Nel mirino di Bruxelles infatti ci sarebbero due tax ruling del 1991 e del 2007, accordi fiscali relativi agli utili imponibili di due società di diritto irlandese appartenenti al gruppo Apple, per la precisione Apple Sales International e Apple Operations Europe. A queste facevano capo tutti i profitti derivati dalle vendite in Europa.
Apple, secondo l’UE, riusciva a far tassare solo una piccola parte di questi utili, con la favorevole tassazione irlandese pari al 12,5%. Il resto, veniva invece attribuito a una sede centrale: peccato che non esistesse nessun ufficio reale, dipendenti, o tanto meno attività, fatto salvo sporadiche riunioni del Consiglio di Amministrazione, pare di durata non superiore ai 20 minuti. Sebbene la casa di Cupertino sia rinomata in quanto a efficienza e record, pare un tempo assai troppo poco credibile per un CdA!

A distanza di settimane, a seguito del giudizio della Commissione Europea in cui si ordina a Apple di versare 13 miliardi (più interessi) di tasse arretrate a favore dell’Irlanda, ciò che fa riflettere e colpisce nel quadro finanziario internazionale non è tanto la strategia della casa della Mela, quanto più la stretta e sempre più ferma alleanza con lo stato Irlandese. Il Ministro delle Finanze Michael Noonan, infatti, ha parlato di invasione di campo nelle prerogative in materia fiscale degli Stati membri, tentando di difendere l’integrità del sistema di tassazione, e dare certezza fiscale al business. Ovviamente in totale disaccordo con le motivazioni fatte valere dalla commissaria alla Concorrenza Margrethe Vestager, forte di un’inchiesta durata 3 anni proprio per avere solide basi in grado di superare il vaglio della Corte.
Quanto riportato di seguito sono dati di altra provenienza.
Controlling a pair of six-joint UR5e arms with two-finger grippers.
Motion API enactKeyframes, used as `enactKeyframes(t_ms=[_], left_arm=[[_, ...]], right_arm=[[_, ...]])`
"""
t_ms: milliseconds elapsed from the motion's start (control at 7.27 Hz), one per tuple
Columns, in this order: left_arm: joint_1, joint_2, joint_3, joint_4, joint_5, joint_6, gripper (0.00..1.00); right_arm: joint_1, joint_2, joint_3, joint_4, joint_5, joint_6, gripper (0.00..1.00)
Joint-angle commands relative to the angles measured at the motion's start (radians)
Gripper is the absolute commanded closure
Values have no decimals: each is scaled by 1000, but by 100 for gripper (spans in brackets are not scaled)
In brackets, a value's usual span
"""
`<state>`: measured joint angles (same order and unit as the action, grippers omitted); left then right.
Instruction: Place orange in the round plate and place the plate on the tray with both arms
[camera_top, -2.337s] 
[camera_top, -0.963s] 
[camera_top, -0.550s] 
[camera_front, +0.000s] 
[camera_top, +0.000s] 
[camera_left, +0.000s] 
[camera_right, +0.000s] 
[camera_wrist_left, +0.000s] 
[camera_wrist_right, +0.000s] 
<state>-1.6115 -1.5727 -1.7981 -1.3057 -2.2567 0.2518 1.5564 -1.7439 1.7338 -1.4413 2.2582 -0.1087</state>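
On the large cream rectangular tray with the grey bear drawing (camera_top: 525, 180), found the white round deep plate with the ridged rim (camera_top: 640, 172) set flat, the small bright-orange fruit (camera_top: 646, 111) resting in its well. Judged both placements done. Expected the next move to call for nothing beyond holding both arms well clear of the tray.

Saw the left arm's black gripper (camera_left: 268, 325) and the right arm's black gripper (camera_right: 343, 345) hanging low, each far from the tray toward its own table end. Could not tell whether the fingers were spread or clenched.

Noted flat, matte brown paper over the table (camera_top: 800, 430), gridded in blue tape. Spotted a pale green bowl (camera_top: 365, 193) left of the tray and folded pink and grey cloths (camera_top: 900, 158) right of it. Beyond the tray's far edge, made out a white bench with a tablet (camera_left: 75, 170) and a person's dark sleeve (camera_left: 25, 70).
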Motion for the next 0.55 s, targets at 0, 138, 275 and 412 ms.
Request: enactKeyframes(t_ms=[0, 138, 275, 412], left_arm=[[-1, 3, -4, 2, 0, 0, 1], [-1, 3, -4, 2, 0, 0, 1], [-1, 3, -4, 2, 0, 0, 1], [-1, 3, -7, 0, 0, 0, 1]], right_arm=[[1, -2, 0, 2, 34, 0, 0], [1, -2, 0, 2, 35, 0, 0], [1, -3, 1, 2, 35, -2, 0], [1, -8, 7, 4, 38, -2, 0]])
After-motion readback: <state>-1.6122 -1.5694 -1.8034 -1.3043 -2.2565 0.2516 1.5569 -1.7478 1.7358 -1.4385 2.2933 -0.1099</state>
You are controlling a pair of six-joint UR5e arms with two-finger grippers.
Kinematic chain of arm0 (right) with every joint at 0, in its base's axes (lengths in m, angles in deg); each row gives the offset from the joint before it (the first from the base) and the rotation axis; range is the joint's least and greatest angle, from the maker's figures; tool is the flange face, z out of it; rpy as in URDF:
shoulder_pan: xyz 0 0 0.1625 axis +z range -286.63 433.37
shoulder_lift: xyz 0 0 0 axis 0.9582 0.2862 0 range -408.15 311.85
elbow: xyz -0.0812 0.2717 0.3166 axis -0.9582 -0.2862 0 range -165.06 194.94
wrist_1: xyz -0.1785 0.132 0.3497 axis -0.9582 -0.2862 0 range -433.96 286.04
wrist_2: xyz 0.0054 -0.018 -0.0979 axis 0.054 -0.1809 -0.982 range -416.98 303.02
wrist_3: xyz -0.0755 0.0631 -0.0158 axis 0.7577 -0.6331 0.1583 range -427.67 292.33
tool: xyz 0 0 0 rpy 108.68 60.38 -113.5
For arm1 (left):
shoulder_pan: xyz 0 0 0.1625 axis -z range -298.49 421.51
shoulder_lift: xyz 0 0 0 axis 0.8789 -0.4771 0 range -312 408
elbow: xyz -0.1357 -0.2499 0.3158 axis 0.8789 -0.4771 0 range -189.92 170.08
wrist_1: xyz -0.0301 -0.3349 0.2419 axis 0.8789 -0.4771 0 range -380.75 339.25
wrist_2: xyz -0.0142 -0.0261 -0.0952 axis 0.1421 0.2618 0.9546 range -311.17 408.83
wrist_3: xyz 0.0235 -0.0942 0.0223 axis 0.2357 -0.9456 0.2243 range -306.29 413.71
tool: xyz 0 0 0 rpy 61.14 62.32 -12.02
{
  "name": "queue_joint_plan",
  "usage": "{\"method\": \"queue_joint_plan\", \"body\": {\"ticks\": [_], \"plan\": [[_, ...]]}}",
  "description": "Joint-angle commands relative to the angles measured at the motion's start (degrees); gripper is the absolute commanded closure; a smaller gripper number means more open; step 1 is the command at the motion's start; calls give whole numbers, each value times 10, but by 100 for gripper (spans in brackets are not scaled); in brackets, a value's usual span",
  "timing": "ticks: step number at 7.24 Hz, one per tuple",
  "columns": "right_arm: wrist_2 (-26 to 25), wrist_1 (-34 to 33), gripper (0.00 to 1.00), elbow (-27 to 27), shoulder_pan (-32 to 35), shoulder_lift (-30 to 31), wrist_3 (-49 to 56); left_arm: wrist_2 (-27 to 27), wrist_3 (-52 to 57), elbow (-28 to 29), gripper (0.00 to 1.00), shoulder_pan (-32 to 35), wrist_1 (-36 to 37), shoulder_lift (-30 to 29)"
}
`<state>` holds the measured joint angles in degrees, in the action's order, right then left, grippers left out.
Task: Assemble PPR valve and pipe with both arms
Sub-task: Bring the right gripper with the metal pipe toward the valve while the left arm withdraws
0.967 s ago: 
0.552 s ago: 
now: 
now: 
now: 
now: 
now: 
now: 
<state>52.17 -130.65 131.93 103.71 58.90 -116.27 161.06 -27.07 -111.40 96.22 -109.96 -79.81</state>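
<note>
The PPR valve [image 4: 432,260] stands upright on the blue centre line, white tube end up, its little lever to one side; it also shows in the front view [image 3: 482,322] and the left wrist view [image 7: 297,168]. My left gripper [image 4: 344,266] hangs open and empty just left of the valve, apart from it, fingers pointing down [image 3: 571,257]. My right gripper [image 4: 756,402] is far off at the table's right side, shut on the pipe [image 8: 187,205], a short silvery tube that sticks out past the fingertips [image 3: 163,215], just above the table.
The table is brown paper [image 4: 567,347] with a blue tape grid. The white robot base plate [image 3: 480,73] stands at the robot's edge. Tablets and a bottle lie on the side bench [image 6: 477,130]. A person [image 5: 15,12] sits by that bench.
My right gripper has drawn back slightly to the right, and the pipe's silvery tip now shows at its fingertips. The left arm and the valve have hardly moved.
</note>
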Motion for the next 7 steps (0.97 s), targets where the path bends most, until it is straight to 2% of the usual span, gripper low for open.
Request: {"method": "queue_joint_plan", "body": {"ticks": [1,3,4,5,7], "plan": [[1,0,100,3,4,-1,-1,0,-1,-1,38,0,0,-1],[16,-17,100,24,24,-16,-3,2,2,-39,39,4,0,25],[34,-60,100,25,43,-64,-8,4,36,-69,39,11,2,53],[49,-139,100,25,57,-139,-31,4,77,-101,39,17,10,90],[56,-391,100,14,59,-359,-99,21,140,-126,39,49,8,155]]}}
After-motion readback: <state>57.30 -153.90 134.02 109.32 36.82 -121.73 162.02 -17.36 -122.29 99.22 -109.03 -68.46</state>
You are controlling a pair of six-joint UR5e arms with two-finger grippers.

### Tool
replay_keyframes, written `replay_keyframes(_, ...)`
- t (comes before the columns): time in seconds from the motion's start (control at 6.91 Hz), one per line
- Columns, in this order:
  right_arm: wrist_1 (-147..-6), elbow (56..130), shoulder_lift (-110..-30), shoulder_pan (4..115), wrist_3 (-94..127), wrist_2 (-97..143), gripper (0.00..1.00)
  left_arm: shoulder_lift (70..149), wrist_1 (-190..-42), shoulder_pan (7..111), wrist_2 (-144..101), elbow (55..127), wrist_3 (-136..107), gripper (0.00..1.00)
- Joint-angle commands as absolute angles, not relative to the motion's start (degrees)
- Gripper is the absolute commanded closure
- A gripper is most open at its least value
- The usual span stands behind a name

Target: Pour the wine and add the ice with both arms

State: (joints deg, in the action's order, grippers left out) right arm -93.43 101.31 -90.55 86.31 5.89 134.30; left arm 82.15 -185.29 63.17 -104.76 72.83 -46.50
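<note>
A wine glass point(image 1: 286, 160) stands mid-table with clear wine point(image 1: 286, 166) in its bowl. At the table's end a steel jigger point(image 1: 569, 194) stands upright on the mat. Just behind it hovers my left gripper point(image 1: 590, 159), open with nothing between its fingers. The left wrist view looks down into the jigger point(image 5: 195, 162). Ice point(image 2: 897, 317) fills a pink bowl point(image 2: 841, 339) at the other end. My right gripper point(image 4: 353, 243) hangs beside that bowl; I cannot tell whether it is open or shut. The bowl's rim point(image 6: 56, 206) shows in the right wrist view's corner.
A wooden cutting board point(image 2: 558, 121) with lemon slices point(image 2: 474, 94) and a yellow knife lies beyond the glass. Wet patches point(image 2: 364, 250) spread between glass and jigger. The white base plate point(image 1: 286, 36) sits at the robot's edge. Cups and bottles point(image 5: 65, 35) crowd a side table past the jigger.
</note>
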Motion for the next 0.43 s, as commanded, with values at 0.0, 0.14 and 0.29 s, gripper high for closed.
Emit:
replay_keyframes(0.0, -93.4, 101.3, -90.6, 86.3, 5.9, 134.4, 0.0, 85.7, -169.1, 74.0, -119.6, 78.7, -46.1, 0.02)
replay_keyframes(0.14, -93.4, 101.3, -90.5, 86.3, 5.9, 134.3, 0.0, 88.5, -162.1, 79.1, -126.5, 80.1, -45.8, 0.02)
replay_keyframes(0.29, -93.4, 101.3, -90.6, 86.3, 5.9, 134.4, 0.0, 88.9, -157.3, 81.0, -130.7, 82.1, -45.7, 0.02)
Un paradosso? Di certo fa riflettere il fatto che un paese come l’Irlanda, il quale si trova di colpo a poter incassare circa 18 miliardi di euro, pronti a raddrizzare grossi deficit di bilancio pubblico, decida di schierarsi proprio dalla parte di coloro che quei soldi dovrebbero versarli nelle proprie casse. Come mai, dunque, Dublino preferisce davvero allearsi col colosso statunitense, scaturendo un classico effetto domino su tante altre aziende che, come la Apple, usufruiscono del regime fiscale nell’isola?
Si tratta di un caso senza precedenti, i cui esiti avranno effetti su tutti gli equilibri dell’Unione, sulle politiche fiscali in generale, sui 5500 dipendenti locali della casa tecnologica, e probabilmente anche su quella persona su cinque che in Irlanda lavora per multinazionali, quasi tutte americane, che si stabiliscono nel paese proprio per la politica fiscale in vigore. Secondo Seamus Coffey, economista allo University College Cork, l’impatto sul Pil irlandese delle imposte che Apple sarebbe tenuta a versare avrebbe portato addirittura a un tasso di crescita annuo tra il 6% e l’8%! Cifre che incuriosiscono ancora di più rispetto alla decisione dello stato rispetto a una tale prospettiva.
Non sarà un caso dunque che anche il presidente Barack Obama voglia discuterne al G20, sicuramente in termini di politiche fiscali internazionali, ma un certo impatto si farà sentire in Commissione, e si sa, che da oltreoceano gli influssi fanno in fretta ad arrivare anche al nostro Bel Paese.
Le ricadute future per Dublino in termini di attrattività potrebbero essere molte, soprattutto perché il contributo degli investimenti delle multinazionali che decidono di stabilirsi qui è stato decisivo per la ripresa dell’isola da una grave crisi economica. Era solo il 2010 quando l’Irlanda fu costretta a chiedere un piano di aiuti internazionali da più di 60 miliardi di euro. E questo alimenta i dubbi quanto le percentuali di Coffey.